When you write out the listing, keep every word as it stands and drop the pictures.
——
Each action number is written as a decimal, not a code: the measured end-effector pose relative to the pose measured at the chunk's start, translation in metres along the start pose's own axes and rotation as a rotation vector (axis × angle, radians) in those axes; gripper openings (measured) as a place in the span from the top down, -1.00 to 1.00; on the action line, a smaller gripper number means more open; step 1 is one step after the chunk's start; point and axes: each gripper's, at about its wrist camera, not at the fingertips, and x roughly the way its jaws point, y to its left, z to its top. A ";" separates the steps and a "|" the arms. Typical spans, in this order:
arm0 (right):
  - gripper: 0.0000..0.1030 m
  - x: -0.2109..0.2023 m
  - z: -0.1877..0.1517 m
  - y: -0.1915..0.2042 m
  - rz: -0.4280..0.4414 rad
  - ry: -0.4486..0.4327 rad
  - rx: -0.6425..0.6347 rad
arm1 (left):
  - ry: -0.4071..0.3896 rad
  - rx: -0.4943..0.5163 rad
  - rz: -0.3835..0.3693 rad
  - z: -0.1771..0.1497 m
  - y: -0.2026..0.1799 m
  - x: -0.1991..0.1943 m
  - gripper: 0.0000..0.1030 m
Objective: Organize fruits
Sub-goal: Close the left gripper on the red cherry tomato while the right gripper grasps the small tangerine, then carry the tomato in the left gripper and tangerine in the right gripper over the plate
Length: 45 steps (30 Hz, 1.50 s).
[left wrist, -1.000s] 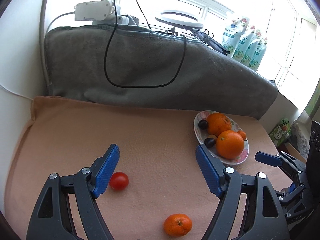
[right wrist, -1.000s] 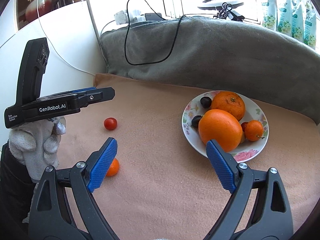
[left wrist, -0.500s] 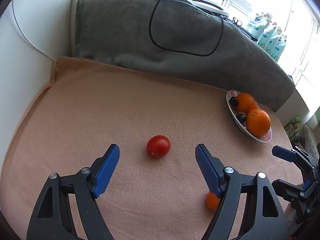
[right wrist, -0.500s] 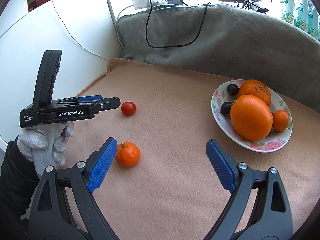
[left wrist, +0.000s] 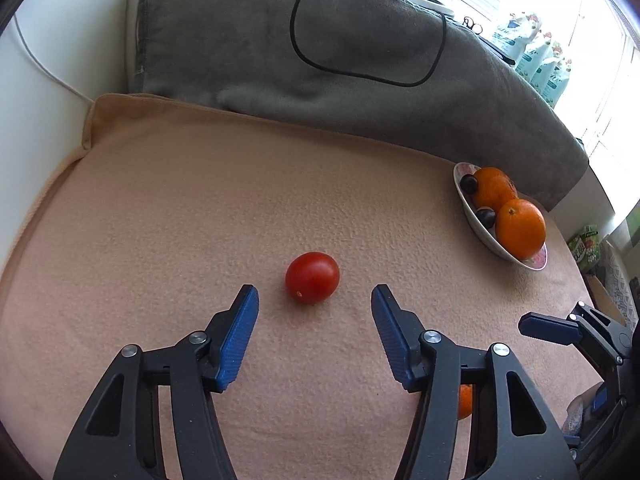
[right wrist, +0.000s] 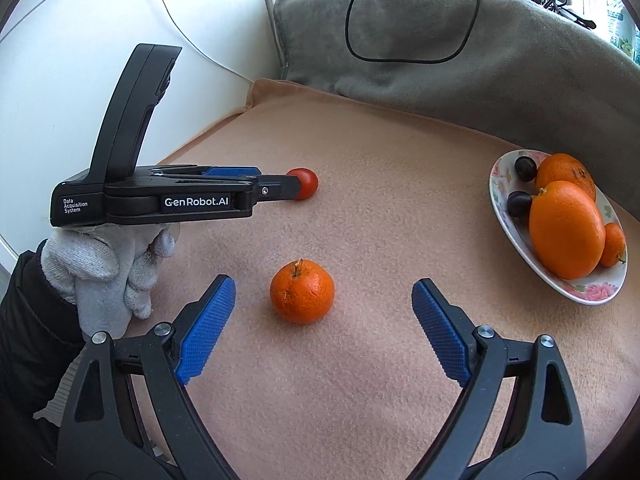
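On a peach-coloured blanket (left wrist: 168,208), the left tongs (left wrist: 315,304) point down at a red tomato (left wrist: 312,283) lying just ahead of their blue pads; the jaws have just been closing, yet they stand released, clear of the tomato on both sides. The right tongs (right wrist: 323,308) hang wide apart over a mandarin (right wrist: 302,293), which sits between the pads, touching neither. A gloved hand (right wrist: 108,264) grips the left tool. At the blanket's right side, a flowered plate (right wrist: 592,294) holds 2 large oranges (right wrist: 566,228), a small mandarin and 2 dark plums. A grey blanket (left wrist: 360,40) with a black cable (left wrist: 360,74) rises behind.
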 end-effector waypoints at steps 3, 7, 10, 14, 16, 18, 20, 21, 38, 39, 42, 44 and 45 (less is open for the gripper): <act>-0.64 0.006 0.001 0.003 0.005 0.018 -0.012 | 0.007 -0.003 -0.011 0.003 -0.001 0.006 -0.07; -0.58 0.012 0.000 0.006 0.009 0.033 -0.020 | 0.017 -0.009 -0.017 0.005 0.001 0.011 0.00; -0.49 0.016 0.002 0.006 0.014 0.047 -0.024 | 0.023 -0.005 -0.018 0.006 0.000 0.015 0.09; -0.34 0.020 0.003 0.005 0.019 0.065 -0.018 | 0.031 -0.007 -0.016 0.007 0.001 0.019 0.13; -0.31 0.022 0.004 0.005 0.024 0.067 -0.016 | 0.033 -0.004 -0.015 0.008 0.000 0.020 0.15; -0.31 0.022 0.004 0.005 0.026 0.068 -0.018 | 0.038 0.001 -0.015 0.007 -0.001 0.022 0.21; -0.29 0.024 0.005 0.006 0.028 0.072 -0.019 | 0.041 0.002 -0.012 0.007 -0.001 0.023 0.22; -0.26 0.025 0.005 0.006 0.029 0.075 -0.020 | 0.042 0.001 -0.011 0.007 -0.001 0.024 0.22; 0.16 0.029 0.002 0.004 0.045 0.083 -0.005 | 0.036 -0.012 -0.003 0.009 0.001 0.028 0.39; 0.16 0.028 0.001 0.003 0.044 0.079 -0.001 | 0.034 -0.013 -0.004 0.009 0.001 0.027 0.39; 0.16 0.024 0.000 0.000 0.042 0.067 0.006 | 0.027 -0.013 -0.007 0.010 0.000 0.024 0.39; 0.16 0.021 -0.001 -0.001 0.034 0.059 0.007 | 0.021 -0.010 -0.011 0.010 -0.001 0.021 0.39; 0.16 0.020 -0.002 -0.002 0.031 0.054 0.009 | 0.018 -0.008 -0.014 0.009 -0.002 0.018 0.39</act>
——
Solution below
Each action number is written as a decimal, not a code: the measured end-effector pose relative to the pose measured at the chunk's start, translation in metres along the start pose's own axes and rotation as a rotation vector (axis × angle, radians) in those axes; gripper openings (measured) as a place in the span from the top down, -1.00 to 1.00; on the action line, a smaller gripper number means more open; step 1 is one step after the chunk's start; point and axes: each gripper's, at about its wrist camera, not at the fingertips, and x roughly the way its jaws point, y to its left, z to its top. A ";" separates the steps and a "|" the arms. Typical spans, in this order:
arm0 (right):
  - gripper: 0.0000..0.1030 m
  - x: -0.2109..0.2023 m
  - z: -0.1877..0.1517 m
  - y: -0.1915..0.2042 m
  - rz: -0.4280..0.4414 rad
  - ry: -0.4486..0.4327 rad
  - rx: -0.6425..0.6347 rad
arm1 (left):
  - ry: -0.4071..0.3896 rad
  - rx: -0.4943..0.5163 rad
  - rz: -0.3835..0.3693 rad
  - z: -0.1771..0.1497 m
  - y: -0.2026..0.1799 m
  - x: -0.1991..0.1943 m
  - gripper: 0.0000..0.1030 m
Objective: Organize fruits
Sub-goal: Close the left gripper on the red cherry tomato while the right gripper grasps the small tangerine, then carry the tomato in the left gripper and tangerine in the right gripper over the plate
Length: 45 steps (30 Hz, 1.50 s).
[left wrist, -1.000s] 
[right wrist, -1.000s] 
[left wrist, -0.500s] 
[right wrist, -0.500s] 
[left wrist, +0.000s] 
[right wrist, +0.000s] 
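On a peach-coloured blanket (left wrist: 168,208), the left tongs (left wrist: 315,304) point down at a red tomato (left wrist: 312,283) lying just ahead of their blue pads; the jaws have just been closing, yet they stand released, clear of the tomato on both sides. The right tongs (right wrist: 323,308) hang wide apart over a mandarin (right wrist: 302,293), which sits between the pads, touching neither. A gloved hand (right wrist: 108,264) grips the left tool. At the blanket's right side, a flowered plate (right wrist: 592,294) holds 2 large oranges (right wrist: 566,228), a small mandarin and 2 dark plums. A grey blanket (left wrist: 360,40) with a black cable (left wrist: 360,74) rises behind.
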 end-effector waypoints at steps 3, 7, 10, 14, 16, 18, 20, 21, 38, 39, 42, 44 and 45 (less is open for the gripper): <act>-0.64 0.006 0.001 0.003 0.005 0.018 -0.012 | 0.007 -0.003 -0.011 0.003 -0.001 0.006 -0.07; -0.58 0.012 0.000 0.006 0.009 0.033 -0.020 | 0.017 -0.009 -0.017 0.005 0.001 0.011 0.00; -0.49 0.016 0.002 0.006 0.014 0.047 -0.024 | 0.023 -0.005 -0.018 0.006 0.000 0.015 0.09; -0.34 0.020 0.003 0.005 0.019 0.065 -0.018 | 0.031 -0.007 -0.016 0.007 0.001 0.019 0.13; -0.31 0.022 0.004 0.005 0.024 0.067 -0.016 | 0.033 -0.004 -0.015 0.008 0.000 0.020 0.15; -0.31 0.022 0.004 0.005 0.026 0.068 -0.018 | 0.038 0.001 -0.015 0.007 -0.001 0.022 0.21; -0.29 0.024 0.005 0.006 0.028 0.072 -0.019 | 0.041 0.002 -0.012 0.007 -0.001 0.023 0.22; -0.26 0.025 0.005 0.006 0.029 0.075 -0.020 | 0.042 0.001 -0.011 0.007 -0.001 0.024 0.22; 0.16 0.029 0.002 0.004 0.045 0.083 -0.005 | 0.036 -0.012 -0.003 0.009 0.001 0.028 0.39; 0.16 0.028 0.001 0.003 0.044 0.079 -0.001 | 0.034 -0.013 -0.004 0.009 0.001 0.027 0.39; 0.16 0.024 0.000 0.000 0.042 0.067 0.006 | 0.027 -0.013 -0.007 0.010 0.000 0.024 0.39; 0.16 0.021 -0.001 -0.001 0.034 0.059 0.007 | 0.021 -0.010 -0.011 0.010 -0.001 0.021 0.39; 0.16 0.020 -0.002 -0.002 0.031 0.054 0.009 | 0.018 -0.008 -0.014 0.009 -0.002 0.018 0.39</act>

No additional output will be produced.